A sport event’s target groups include on- and off-site participants, customers, and partners. The on-site target groups may include not only in-stadia participants and spectators but also advertisers, sponsors, and vendors. The off-site stakeholders may include domestic or international television, radio, or Internet viewers. A list of target groups may be large or small. What is important is that students use this category to begin identifying the many stakeholder groups for which the event is targeted. Target-group analysis may likely be an ongoing process, since an event’s target groups may change as the event planning process continues.
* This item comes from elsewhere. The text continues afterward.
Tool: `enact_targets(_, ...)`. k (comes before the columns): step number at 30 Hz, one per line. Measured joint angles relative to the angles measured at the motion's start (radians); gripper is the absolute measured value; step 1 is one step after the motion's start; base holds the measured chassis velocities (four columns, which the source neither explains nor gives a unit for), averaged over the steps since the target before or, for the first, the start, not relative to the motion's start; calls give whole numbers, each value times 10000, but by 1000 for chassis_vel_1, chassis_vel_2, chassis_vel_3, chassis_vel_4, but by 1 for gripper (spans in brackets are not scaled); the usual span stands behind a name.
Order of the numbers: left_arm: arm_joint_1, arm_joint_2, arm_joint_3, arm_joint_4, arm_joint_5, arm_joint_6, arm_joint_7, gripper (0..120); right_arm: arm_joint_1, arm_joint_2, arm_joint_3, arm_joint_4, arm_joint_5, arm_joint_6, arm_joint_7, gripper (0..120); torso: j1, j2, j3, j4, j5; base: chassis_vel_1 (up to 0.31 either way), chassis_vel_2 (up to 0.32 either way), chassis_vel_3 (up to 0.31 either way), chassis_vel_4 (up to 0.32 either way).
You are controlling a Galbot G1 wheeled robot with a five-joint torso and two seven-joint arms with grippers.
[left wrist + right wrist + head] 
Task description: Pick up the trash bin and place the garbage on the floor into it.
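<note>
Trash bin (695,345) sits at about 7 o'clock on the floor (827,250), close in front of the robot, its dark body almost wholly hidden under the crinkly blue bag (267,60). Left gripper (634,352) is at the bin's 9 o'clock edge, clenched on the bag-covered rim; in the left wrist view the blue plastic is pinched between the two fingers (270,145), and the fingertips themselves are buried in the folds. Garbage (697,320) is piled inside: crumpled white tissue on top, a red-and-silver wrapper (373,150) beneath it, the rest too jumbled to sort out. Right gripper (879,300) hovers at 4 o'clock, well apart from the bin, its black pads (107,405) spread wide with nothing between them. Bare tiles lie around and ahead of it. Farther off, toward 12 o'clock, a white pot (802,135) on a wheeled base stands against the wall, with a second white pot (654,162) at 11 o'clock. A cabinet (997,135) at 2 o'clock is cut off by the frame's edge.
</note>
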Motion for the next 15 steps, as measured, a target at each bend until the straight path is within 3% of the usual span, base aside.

Focus of the Event. Another facet of Nufer’s (2002) event classification model is determining the primary and secondary event foci. Some questions that students should ask include:
· Is the event designed to generate revenue?
· Is the event intended to inform as well as entertain?
· Is the event a corporate work event?
· Is the event participant or spectator focused, or both?
· Is the event a made-for-television event?
· Is the event going to be broadcast to a remote audience?
· Is the event focused on marketing a product?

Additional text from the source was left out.